'''

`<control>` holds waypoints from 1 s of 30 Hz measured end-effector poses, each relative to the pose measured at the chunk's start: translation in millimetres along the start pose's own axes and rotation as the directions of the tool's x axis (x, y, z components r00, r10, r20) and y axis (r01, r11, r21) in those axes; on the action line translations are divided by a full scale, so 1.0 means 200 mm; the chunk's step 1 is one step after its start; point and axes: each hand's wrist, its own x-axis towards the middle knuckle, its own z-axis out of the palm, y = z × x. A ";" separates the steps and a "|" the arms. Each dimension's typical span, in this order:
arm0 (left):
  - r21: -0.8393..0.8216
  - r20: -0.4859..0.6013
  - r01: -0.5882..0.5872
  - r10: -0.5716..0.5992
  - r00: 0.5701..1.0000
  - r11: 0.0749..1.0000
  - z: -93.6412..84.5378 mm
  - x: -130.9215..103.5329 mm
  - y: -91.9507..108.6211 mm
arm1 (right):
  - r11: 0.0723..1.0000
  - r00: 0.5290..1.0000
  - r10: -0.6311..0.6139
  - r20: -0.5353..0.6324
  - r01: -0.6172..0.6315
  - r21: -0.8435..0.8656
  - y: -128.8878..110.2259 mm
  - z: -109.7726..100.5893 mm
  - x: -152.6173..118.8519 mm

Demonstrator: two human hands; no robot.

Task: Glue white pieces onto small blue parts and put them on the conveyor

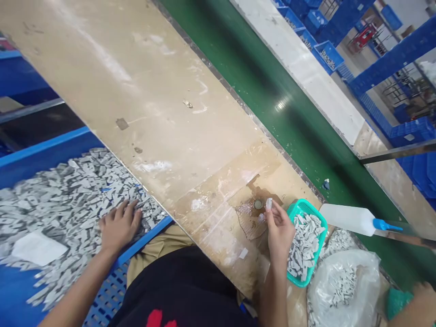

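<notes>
My left hand (pixel 118 226) lies with its fingers spread on a heap of small grey-and-white flat pieces (pixel 85 181) in a blue bin (pixel 44 147). Between the thumb and fingertips of my right hand (pixel 281 229) is a small white piece (pixel 269 203), held just over the worktable (pixel 163 118). Close to those fingertips, a small round disc (pixel 258 204) sits in a wet brown patch. A teal basket (pixel 325 227) full of similar pieces stands right beside my right hand. One loose white piece (pixel 243 253) lies on the table.
A white squeeze bottle (pixel 349 219) with a blue nozzle lies beyond the basket. Near it is a clear plastic bag (pixel 366 268) of pieces. A green conveyor belt (pixel 272 91) runs along the table. Another person's hand (pixel 424 302) shows at lower right. White paper (pixel 39 248) rests on the heap.
</notes>
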 end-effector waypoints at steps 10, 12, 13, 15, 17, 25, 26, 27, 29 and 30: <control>-0.029 -0.036 0.009 -0.010 0.999 1.000 0.07 0.03 -0.04 | 0.938 0.958 -0.288 0.015 0.285 -0.199 -0.05 0.02 -0.02; -0.041 -0.023 0.015 -0.016 1.000 0.999 0.06 0.03 -0.04 | 0.919 0.947 -0.320 0.033 0.319 -0.232 -0.06 0.02 -0.02; -0.047 -0.019 0.016 -0.017 1.000 0.999 0.06 0.03 -0.03 | 0.910 0.943 -0.331 0.042 0.331 -0.248 -0.06 0.02 -0.01; -0.057 -0.022 0.008 -0.010 1.000 0.998 0.06 0.03 -0.03 | 0.894 0.935 -0.351 0.060 0.353 -0.275 -0.07 0.03 -0.01; -0.051 -0.036 0.003 -0.005 0.999 0.999 0.08 0.04 -0.04 | 0.878 0.927 -0.367 0.078 0.373 -0.301 -0.07 0.03 -0.01; 0.027 -0.089 0.066 -0.064 0.994 0.997 0.14 0.07 -0.08 | 0.821 0.891 -0.444 0.101 0.449 -0.354 -0.06 0.05 -0.01; 0.027 -0.089 0.068 -0.066 0.994 0.997 0.14 0.07 -0.08 | 0.812 0.885 -0.452 0.106 0.458 -0.361 -0.06 0.05 -0.01; 0.024 -0.088 0.072 -0.069 0.994 0.997 0.14 0.08 -0.08 | 0.805 0.881 -0.460 0.111 0.466 -0.367 -0.06 0.05 -0.01; 0.018 -0.088 0.076 -0.075 0.993 0.997 0.13 0.08 -0.07 | 0.794 0.875 -0.470 0.118 0.477 -0.377 -0.06 0.05 -0.01; 0.015 -0.085 0.077 -0.075 0.994 0.997 0.13 0.08 -0.07 | 0.790 0.873 -0.472 0.120 0.480 -0.381 -0.06 0.05 -0.01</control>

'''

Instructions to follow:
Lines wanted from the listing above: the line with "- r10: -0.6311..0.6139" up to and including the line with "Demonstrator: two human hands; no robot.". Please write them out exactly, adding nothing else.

Problem solution:
  - r10: -0.6311..0.6139
  - r20: -0.5353..0.6324
  - r01: -0.6172..0.6315
  - r21: -0.8435..0.8656
  - y: -128.8878..110.2259 mm
  - z: -109.7726..100.5893 mm
  - x: -152.6173..118.8519 mm

Demonstrator: two human hands; no robot.

The output requires no additions.